[Items from a data source]
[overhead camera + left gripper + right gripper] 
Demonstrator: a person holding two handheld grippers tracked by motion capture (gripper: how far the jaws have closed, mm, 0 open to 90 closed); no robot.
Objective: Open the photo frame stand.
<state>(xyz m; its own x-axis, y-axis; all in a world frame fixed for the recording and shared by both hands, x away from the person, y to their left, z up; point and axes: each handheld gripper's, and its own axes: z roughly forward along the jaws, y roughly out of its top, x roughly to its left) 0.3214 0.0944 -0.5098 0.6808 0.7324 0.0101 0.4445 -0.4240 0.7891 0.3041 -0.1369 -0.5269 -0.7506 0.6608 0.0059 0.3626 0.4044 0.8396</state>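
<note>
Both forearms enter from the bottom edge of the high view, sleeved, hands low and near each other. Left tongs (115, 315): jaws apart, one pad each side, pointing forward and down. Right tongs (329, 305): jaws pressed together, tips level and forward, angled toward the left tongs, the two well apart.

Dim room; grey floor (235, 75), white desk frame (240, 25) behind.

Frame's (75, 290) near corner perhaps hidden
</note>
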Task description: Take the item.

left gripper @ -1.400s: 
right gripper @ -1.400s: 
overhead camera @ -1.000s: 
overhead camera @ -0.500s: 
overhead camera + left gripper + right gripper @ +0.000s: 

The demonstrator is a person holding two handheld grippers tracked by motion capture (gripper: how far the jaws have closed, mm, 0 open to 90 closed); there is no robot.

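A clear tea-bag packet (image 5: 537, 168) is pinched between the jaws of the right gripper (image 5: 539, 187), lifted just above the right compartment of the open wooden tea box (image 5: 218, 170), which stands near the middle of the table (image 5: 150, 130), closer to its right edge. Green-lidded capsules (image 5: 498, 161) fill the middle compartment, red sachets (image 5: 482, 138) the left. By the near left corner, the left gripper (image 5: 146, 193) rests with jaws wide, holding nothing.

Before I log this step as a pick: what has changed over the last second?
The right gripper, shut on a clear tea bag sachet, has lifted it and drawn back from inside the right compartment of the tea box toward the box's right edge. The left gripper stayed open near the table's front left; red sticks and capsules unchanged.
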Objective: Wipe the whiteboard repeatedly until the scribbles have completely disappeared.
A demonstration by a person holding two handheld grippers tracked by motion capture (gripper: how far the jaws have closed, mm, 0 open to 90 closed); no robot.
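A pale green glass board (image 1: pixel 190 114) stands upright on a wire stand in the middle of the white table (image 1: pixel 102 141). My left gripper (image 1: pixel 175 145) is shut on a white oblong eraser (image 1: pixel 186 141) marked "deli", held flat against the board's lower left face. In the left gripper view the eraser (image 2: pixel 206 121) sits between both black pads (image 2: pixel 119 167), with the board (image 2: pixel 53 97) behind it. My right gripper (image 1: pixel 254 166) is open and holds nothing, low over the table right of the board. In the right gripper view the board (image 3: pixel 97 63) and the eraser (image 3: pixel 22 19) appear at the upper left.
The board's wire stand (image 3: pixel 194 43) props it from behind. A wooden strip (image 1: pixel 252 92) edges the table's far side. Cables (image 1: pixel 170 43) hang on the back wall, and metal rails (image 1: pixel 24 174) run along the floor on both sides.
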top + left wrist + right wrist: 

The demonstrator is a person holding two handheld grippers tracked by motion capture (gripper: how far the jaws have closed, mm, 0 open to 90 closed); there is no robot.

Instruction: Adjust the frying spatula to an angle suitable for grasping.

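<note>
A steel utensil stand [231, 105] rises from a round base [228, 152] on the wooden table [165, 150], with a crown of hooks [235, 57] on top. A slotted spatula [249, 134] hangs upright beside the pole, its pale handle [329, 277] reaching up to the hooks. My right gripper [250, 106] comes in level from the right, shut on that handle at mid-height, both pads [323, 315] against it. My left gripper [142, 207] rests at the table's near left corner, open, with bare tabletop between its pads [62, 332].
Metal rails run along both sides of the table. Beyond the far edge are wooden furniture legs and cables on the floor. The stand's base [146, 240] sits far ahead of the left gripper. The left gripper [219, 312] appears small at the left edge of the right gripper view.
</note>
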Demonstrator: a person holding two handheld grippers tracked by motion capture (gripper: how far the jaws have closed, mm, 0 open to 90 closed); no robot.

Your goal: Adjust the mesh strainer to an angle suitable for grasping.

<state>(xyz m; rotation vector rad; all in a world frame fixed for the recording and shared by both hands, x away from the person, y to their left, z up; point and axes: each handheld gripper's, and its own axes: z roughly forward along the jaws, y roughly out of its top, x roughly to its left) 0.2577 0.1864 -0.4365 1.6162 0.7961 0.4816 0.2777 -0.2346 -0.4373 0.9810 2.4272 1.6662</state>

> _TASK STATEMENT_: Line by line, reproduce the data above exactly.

> _RESULT OF THIS EXERCISE_:
[overhead camera + left gripper + right gripper] 
Demonstrator: a person holding two handheld grippers tracked by motion capture (gripper: how far the jaws have closed, mm, 0 open to 90 closed); no robot.
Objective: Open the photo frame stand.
<state>(xyz m; its own x-axis, y-axis; all in a world frame fixed for the recording and shared by both hands, x away from the person, y to their left, z up; point and axes: each handheld gripper's, and its own axes: z roughly forward along the jaws, y roughly out of its top, x roughly to its left) 0.3214 0.0944 -0.5098 0.6808 0.7324 0.0101 0.4445 -0.4240 0.7891 0.3041 -0.1369 -0.5269 -0.7506 0.6608 0.0059 0.3626 0.4044 0.8396</state>
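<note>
Both forearms enter from the bottom edge of the high view, sleeved, hands low and near each other. Left tongs (115, 315): jaws apart, one pad each side, pointing forward and down. Right tongs (329, 305): jaws pressed together, tips level and forward, angled toward the left tongs, the two well apart.

Dim room; grey floor (235, 75), white desk frame (240, 25) behind.

Frame's (75, 290) near corner perhaps hidden
</note>
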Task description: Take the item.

left gripper @ -1.400s: 
right gripper @ -1.400s: 
overhead camera @ -1.000s: 
overhead camera @ -0.500s: 
overhead camera + left gripper + right gripper @ +0.000s: 

The demonstrator is a person holding two handheld grippers tracked by motion capture (gripper: how far the jaws have closed, mm, 0 open to 90 closed); there is no robot.

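A clear tea-bag packet (image 5: 537, 168) is pinched between the jaws of the right gripper (image 5: 539, 187), lifted just above the right compartment of the open wooden tea box (image 5: 218, 170), which stands near the middle of the table (image 5: 150, 130), closer to its right edge. Green-lidded capsules (image 5: 498, 161) fill the middle compartment, red sachets (image 5: 482, 138) the left. By the near left corner, the left gripper (image 5: 146, 193) rests with jaws wide, holding nothing.

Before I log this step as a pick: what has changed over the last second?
The right gripper, shut on a clear tea bag sachet, has lifted it and drawn back from inside the right compartment of the tea box toward the box's right edge. The left gripper stayed open near the table's front left; red sticks and capsules unchanged.
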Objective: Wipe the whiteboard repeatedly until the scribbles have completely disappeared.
A demonstration by a person holding two handheld grippers tracked by motion capture (gripper: how far the jaws have closed, mm, 0 open to 90 closed); no robot.
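A pale green glass board (image 1: pixel 190 114) stands upright on a wire stand in the middle of the white table (image 1: pixel 102 141). My left gripper (image 1: pixel 175 145) is shut on a white oblong eraser (image 1: pixel 186 141) marked "deli", held flat against the board's lower left face. In the left gripper view the eraser (image 2: pixel 206 121) sits between both black pads (image 2: pixel 119 167), with the board (image 2: pixel 53 97) behind it. My right gripper (image 1: pixel 254 166) is open and holds nothing, low over the table right of the board. In the right gripper view the board (image 3: pixel 97 63) and the eraser (image 3: pixel 22 19) appear at the upper left.
The board's wire stand (image 3: pixel 194 43) props it from behind. A wooden strip (image 1: pixel 252 92) edges the table's far side. Cables (image 1: pixel 170 43) hang on the back wall, and metal rails (image 1: pixel 24 174) run along the floor on both sides.
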top + left wrist + right wrist: 

The demonstrator is a person holding two handheld grippers tracked by motion capture (gripper: how far the jaws have closed, mm, 0 open to 90 closed); there is no robot.

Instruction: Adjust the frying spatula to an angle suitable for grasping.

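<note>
A steel utensil stand [231, 105] rises from a round base [228, 152] on the wooden table [165, 150], with a crown of hooks [235, 57] on top. A slotted spatula [249, 134] hangs upright beside the pole, its pale handle [329, 277] reaching up to the hooks. My right gripper [250, 106] comes in level from the right, shut on that handle at mid-height, both pads [323, 315] against it. My left gripper [142, 207] rests at the table's near left corner, open, with bare tabletop between its pads [62, 332].
Metal rails run along both sides of the table. Beyond the far edge are wooden furniture legs and cables on the floor. The stand's base [146, 240] sits far ahead of the left gripper. The left gripper [219, 312] appears small at the left edge of the right gripper view.
</note>
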Demonstrator: a person holding two handheld grippers tracked by motion capture (gripper: how far the jaws have closed, mm, 0 open to 90 closed); no robot.

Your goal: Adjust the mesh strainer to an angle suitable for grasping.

<state>(xyz m; rotation vector rad; all in a world frame fixed for the recording and shared by both hands, x away from the person, y to their left, z up; point and axes: each handheld gripper's, and its own axes: z roughly forward along the jaws, y roughly out of its top, x roughly to its left) 0.2577 0.1864 -0.4365 1.6162 0.7961 0.4816 0.2777 -0.2346 -0.4373 0.9810 2.4272 1.6662</state>

The output given here is complete.